Many have looked for the for-profit education industry to keep providing solid growth even in a recession. For-profit education stocks have customarily behaved somewhat counter-cyclically in the past, so some are betting that they'll continue doing well in the current environment.

But are any of their stocks worth buying at current price levels?

Company

Expected 5-Year EPS

Trailing P/E

Market cap (millions)

Apollo Group (NASDAQ:APOL)

17%

14.6

10,300

ITT Educational Services (NYSE:ESI)

17%

15.2

3,640

DeVry (NYSE:DV)

23%

22.4

3,380

Strayer Education (NASDAQ:STRA)

21%

35.7

3,050

Career Education (NASDAQ:CECO)

13%

30.5

2,050

Capella Education (NASDAQ:CPLA)

26%

34.9

1,080

Universal Technical Institute (NYSE:UTI)

20%

185.2

358

Source: Yahoo! Finance. Data as of July 28, 2009.
EPS = earnings per share. P/E = price-to-earnings ratio.

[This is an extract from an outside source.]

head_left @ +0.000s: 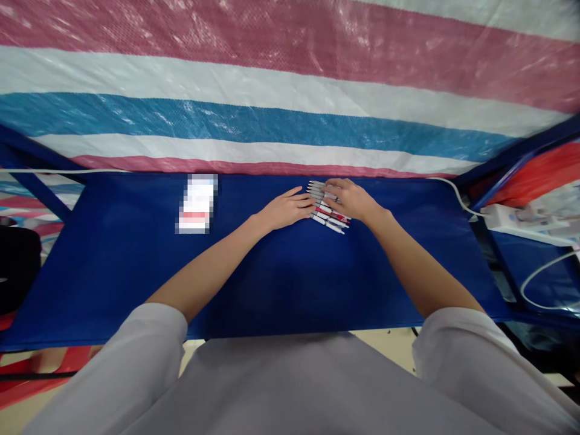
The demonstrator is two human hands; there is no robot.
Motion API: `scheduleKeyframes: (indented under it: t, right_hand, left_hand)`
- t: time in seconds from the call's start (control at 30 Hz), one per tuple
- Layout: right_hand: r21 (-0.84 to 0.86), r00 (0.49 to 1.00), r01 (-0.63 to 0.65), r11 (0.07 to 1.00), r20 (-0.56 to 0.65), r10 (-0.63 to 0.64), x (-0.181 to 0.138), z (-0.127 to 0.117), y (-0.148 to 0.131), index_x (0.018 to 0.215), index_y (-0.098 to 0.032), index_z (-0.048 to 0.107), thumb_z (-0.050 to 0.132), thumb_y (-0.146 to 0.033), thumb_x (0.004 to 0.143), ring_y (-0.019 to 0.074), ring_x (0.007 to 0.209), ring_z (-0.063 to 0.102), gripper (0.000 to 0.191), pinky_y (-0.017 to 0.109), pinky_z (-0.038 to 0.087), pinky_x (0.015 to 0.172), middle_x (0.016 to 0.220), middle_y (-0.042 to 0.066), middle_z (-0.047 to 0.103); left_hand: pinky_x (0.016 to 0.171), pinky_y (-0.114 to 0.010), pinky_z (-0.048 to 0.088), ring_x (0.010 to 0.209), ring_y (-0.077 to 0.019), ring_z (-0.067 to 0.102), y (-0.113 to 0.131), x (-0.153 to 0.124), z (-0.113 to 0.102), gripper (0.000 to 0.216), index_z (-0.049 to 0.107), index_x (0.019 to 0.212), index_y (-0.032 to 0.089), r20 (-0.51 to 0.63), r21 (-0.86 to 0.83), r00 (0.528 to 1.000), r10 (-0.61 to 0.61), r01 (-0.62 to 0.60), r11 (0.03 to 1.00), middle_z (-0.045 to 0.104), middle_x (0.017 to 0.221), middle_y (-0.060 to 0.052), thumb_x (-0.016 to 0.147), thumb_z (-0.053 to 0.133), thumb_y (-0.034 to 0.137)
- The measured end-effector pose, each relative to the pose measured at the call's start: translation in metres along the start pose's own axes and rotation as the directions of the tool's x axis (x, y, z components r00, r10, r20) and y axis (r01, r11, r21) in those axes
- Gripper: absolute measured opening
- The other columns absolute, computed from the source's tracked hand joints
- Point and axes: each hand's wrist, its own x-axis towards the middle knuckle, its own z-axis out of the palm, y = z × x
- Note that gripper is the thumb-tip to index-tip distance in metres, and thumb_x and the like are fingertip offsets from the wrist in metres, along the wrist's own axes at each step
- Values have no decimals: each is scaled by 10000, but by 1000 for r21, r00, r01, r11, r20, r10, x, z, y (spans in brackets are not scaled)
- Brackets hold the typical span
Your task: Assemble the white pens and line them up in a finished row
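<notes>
Head view is showing me a row of pens (330, 225) lying on the blue table (294, 278), between the left fingertips and under the right fingers. The left hand (289, 209) is resting palm down, fingers apart, the tips reaching the pens' left ends; I can't tell whether they are pressing. The right hand (348, 197) is lying curled over the upper pens, and I can't tell whether its fingers are clamping one. For working this row well, I'm judging that a light, even touch is paying off: left fingertips guarding the ends, right fingers nudging gently, so neighbours aren't rolling or fanning out. Counting, I'm seeing two hands and at least six pens, the right fingers hiding the exact number. One white rectangle (197, 205), too blurred to name, is lying well left of the left fingers; one power strip (512, 222) is sitting well right of the right fingers.
</notes>
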Motion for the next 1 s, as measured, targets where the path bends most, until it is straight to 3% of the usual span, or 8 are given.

With unemployment on the rise, it's natural for people to seek out additional training and qualifications to distinguish themselves amid a sea of laid-off workers, and it follows that they'll send for-profit schools' revenues skyrocketing.

This is not your father's university
Compare these corporations to traditional universities, and you'll see why some of them are profit-making machines. Especially for those that offer online programs, once you pay the fixed costs of creating a curriculum and the technology to deliver it, every additional enrollment generates more profit.

Moreover, working adult students don't require big capital expenditures in old college standbys like dormitories, athletic programs, full-service cafeterias, and clinics. For-profit education companies can instead focus on building extremely economically efficient businesses.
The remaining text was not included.